Task requirements: Word for word, transcribe every line below.

Data below:
%%

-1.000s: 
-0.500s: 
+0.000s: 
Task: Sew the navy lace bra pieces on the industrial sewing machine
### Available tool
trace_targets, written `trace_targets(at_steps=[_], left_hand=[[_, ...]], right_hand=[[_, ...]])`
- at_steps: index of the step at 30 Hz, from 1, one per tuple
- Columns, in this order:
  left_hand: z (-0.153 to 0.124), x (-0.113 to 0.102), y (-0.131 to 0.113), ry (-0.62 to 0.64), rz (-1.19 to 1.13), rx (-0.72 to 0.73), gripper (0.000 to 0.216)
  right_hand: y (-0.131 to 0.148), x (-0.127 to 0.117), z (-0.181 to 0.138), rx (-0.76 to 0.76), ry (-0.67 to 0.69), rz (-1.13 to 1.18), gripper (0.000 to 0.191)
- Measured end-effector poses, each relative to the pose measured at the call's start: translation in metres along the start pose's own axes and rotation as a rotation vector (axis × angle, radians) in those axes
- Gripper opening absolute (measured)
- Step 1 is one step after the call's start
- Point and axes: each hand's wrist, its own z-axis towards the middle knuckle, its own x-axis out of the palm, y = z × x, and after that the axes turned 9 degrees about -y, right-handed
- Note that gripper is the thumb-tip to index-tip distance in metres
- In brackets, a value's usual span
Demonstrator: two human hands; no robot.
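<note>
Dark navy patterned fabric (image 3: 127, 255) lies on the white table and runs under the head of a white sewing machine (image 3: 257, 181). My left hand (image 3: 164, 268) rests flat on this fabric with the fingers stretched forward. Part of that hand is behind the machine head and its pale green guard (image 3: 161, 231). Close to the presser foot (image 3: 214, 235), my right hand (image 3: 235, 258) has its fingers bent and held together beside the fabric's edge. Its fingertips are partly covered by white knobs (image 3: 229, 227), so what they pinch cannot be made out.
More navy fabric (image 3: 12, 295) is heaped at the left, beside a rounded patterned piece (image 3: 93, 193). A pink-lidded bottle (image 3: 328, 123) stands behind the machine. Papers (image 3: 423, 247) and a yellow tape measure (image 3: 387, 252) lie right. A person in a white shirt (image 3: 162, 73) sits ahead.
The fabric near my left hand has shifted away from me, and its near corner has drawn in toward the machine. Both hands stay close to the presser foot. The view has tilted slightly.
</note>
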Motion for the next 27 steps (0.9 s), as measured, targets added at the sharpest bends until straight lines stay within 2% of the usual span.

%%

Exercise result:
-1.000s: 
-0.500s: 
+0.000s: 
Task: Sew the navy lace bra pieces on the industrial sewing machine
### Available tool
trace_targets, written `trace_targets(at_steps=[_], left_hand=[[_, ...]], right_hand=[[_, ...]])`
- at_steps: index of the step at 30 Hz, from 1, one per tuple
- Columns, in this order:
  left_hand: z (-0.153 to 0.124), x (-0.113 to 0.102), y (-0.131 to 0.113), ry (-0.62 to 0.64), rz (-1.19 to 1.13), rx (-0.72 to 0.73), gripper (0.000 to 0.216)
  right_hand: y (-0.131 to 0.148), x (-0.127 to 0.117), z (-0.181 to 0.138), rx (-0.76 to 0.76), ry (-0.67 to 0.69), rz (-1.13 to 1.18), gripper (0.000 to 0.191)
- Measured end-effector poses, each relative to the pose measured at the call's start: translation in metres along the start pose's own axes and rotation as a rotation vector (axis × angle, radians) in those axes
- Gripper opening absolute (measured)
- Step 1 is one step after the call's start
- Point and axes: each hand's wrist, its own z-axis towards the middle knuckle, its own x-axis out of the palm, y = z × x, and after that the axes turned 9 degrees about -y, right-handed
- Note that gripper is the thumb-tip to index-tip distance in metres
- In brackets, a value's usual span
Demonstrator: two human hands; no robot.
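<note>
Dark navy patterned fabric (image 3: 127, 255) lies on the white table and runs under the head of a white sewing machine (image 3: 257, 181). My left hand (image 3: 164, 268) rests flat on this fabric with the fingers stretched forward. Part of that hand is behind the machine head and its pale green guard (image 3: 161, 231). Close to the presser foot (image 3: 214, 235), my right hand (image 3: 235, 258) has its fingers bent and held together beside the fabric's edge. Its fingertips are partly covered by white knobs (image 3: 229, 227), so what they pinch cannot be made out.
More navy fabric (image 3: 12, 295) is heaped at the left, beside a rounded patterned piece (image 3: 93, 193). A pink-lidded bottle (image 3: 328, 123) stands behind the machine. Papers (image 3: 423, 247) and a yellow tape measure (image 3: 387, 252) lie right. A person in a white shirt (image 3: 162, 73) sits ahead.
The fabric near my left hand has shifted away from me, and its near corner has drawn in toward the machine. Both hands stay close to the presser foot. The view has tilted slightly.
</note>
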Motion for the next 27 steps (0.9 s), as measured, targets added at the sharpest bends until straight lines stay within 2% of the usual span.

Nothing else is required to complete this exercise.